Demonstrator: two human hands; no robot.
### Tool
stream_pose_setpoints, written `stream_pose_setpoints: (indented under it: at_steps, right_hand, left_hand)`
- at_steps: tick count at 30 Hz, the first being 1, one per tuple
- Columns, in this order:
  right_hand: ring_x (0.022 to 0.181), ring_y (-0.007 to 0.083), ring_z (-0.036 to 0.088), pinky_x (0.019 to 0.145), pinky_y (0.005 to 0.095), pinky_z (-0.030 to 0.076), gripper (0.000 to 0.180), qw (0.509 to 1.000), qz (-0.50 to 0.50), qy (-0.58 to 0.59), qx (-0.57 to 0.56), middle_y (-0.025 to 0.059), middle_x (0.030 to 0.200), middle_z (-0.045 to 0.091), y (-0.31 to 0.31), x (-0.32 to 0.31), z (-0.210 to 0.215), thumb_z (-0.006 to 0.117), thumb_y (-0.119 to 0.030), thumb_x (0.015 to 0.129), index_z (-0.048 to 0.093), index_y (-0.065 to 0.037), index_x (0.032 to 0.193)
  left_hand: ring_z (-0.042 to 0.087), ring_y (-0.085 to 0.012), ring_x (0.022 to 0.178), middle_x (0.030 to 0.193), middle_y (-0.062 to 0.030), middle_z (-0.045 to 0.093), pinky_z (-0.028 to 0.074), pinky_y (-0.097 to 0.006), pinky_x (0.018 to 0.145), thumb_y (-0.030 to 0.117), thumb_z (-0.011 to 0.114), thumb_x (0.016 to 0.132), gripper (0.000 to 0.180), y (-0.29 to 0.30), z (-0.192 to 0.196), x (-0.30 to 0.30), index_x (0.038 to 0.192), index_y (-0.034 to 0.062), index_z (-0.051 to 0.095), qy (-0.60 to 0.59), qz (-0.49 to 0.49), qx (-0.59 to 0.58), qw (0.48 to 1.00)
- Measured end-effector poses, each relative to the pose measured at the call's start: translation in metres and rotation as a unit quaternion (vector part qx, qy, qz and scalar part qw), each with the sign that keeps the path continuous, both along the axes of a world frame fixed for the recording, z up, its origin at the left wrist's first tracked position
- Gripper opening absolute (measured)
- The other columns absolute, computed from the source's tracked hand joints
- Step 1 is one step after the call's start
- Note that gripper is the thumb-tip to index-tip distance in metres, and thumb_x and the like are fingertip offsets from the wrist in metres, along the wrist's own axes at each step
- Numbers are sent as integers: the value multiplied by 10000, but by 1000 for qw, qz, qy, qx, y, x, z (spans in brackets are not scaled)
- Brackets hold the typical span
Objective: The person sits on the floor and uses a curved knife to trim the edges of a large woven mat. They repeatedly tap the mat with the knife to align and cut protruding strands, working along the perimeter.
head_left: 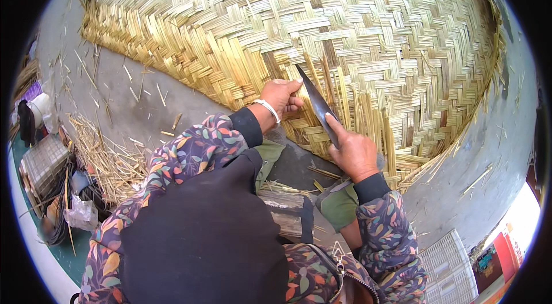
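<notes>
A large woven mat of split reed strips (pixel 368 28) spreads in front of me, its near edge by my knees. My right hand (pixel 353 152) is closed round the lower end of a long dark knife (pixel 316 100), with the index finger laid along it. The blade slants up and left over the mat's near border. Just left of the blade, my left hand (pixel 280 99) is closed with curled fingers, pinching a reed strip at the border; its fingertips are partly hidden. Several loose strip ends (pixel 371 117) stick up from the weave right of the knife.
Cut straw and reed scraps (pixel 109 154) lie heaped on the grey floor (pixel 155 88) at left. Beyond them are a plastic crate (pixel 43 160) and a clear plastic bag (pixel 82 212). A white plastic grid panel (pixel 449 269) is at lower right.
</notes>
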State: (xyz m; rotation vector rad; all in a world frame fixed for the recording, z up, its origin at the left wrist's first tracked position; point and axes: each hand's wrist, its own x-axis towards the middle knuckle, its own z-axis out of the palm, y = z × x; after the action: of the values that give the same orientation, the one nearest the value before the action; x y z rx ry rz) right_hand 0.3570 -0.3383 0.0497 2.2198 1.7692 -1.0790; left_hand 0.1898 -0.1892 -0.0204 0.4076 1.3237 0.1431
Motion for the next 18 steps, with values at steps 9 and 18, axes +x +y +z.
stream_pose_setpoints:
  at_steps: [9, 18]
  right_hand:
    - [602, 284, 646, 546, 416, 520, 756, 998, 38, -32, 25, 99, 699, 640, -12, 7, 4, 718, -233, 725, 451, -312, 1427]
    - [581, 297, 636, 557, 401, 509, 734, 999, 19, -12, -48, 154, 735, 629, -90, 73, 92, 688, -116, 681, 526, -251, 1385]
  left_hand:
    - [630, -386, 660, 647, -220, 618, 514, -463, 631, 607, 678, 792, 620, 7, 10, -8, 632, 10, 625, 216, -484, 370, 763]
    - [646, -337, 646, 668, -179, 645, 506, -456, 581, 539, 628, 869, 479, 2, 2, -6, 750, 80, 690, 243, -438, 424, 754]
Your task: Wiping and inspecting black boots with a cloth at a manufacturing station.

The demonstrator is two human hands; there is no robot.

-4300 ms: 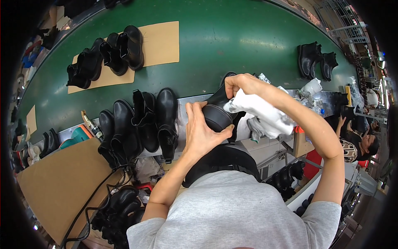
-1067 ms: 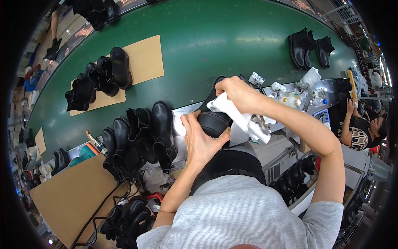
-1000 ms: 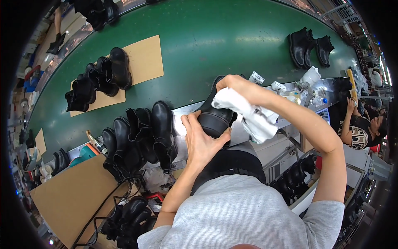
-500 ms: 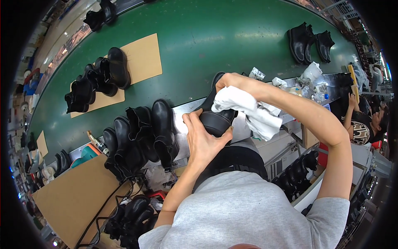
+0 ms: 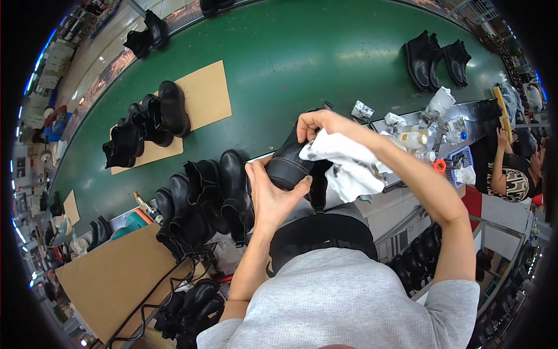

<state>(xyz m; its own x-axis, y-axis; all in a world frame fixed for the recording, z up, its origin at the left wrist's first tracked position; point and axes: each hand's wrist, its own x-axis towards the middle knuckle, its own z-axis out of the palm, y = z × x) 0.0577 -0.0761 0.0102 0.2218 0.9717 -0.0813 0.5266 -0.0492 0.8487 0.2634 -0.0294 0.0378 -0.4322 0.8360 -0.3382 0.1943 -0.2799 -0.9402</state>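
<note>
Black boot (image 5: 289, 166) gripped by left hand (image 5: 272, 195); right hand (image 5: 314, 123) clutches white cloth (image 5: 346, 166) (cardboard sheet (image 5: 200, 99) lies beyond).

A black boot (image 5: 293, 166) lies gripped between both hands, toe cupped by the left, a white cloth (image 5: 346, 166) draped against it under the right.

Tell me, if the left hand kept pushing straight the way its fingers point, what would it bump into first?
The left hand already grips the black boot, so the boot comes first. Past it probably lies the white cloth held by the right hand, though depth is unclear.
</note>
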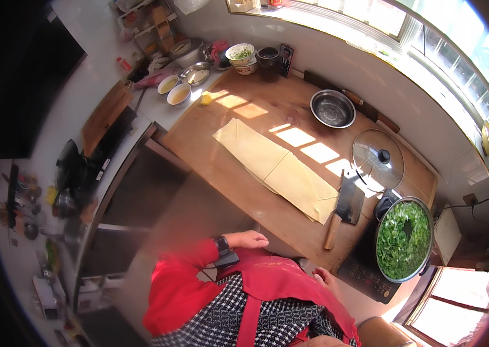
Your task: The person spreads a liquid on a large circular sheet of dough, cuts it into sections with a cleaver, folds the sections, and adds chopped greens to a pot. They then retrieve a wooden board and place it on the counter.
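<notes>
My left hand (251,239), with a dark band on its wrist, hovers in front of my red apron (270,271), its fingers loosely curled; nothing shows in it. My right hand (324,277) sits at the apron's right edge, partly hidden by it, near the induction cooktop (366,273). Before me a long folded stack of pale dough sheets (277,167) lies aslant on the wooden board (227,173). Right of the dough rests a cleaver (350,197) with a wooden handle. A pan heaped with chopped greens (404,240) stands on the cooktop.
A glass lid (372,169) and a steel bowl (333,109) sit along the board's far right side. More knives (374,115) lie by the wall. Farther left are bowls of liquid (179,94), a bowl of greens (241,53), a dark pot (269,60) and an upright phone (287,58).
</notes>
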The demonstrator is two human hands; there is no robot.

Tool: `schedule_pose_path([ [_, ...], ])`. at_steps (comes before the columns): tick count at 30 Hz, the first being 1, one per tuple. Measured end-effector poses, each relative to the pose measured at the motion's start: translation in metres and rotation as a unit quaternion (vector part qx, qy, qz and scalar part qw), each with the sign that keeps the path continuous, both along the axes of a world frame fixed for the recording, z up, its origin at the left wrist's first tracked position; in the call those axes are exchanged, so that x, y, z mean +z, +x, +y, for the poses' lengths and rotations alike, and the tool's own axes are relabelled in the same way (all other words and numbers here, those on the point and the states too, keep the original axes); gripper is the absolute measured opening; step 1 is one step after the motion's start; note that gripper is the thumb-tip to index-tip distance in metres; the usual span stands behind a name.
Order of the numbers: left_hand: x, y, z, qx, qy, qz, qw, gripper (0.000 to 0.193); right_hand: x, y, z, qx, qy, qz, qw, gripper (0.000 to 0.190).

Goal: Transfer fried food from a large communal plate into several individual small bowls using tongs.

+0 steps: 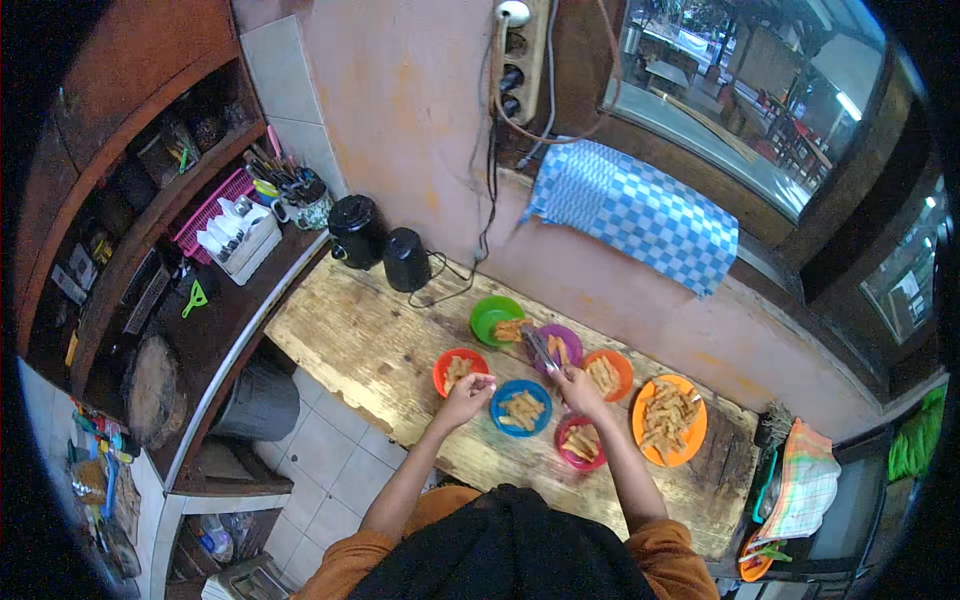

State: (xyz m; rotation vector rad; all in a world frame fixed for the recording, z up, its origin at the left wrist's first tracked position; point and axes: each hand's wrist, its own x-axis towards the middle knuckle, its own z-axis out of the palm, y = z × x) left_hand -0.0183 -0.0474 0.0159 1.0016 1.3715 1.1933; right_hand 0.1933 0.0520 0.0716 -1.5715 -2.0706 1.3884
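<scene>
My right hand (577, 388) is closed on metal tongs (538, 349), whose tips grip fried pieces (511, 329) at the edge of a green bowl (487, 311). My left hand (469, 397) hovers between a red bowl (441, 384) and a blue bowl (501, 423), fingertips pinched together; whether anything small is between them I cannot tell. Fried strips lie in the red and blue bowls, a purple bowl (574, 341) under the tongs, an orange bowl (625, 373) and a pink bowl (568, 455) by my right wrist. An orange plate (700, 427) at the right holds a larger heap.
The bowls stand on a worn wooden table (360, 322). Two black appliance parts (407, 260) with a cord stand by the wall. A checkered cloth (637, 217) hangs under the window. At left, a counter holds a white cutlery basket (251, 251) and a round chopping board (154, 390).
</scene>
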Motion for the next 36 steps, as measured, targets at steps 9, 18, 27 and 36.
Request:
schedule_pose_path([
  [9, -0.001, -0.046, 0.015, -0.041, -0.039, -0.024, 0.998, 0.023, -0.029, -0.081, 0.034, -0.010, -0.067, -0.077, 0.995, 0.053],
  [18, -0.014, -0.053, 0.039, -0.098, -0.015, -0.007, 0.995, 0.022, 0.009, -0.067, 0.018, -0.089, -0.148, -0.072, 0.982, 0.067],
  [27, -0.009, -0.012, 0.029, -0.170, 0.010, -0.002, 0.985, 0.029, 0.009, 0.005, -0.066, -0.154, -0.260, 0.189, 0.934, 0.046],
  [36, 0.003, 0.068, 0.020, -0.245, -0.053, 0.004, 0.968, 0.023, 0.014, 0.084, -0.132, -0.244, -0.251, 0.226, 0.909, 0.045],
])
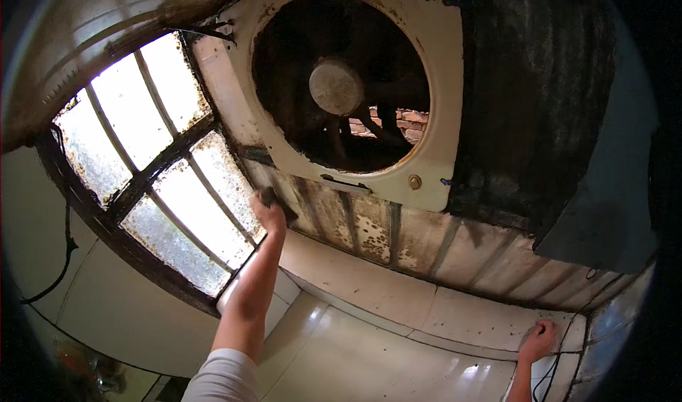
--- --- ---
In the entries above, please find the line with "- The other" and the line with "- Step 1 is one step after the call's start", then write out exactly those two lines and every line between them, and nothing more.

__RESPONSE AREA__
- The other columns absolute, computed from the source's tracked hand joints
- Step 1 is one step after the call's start

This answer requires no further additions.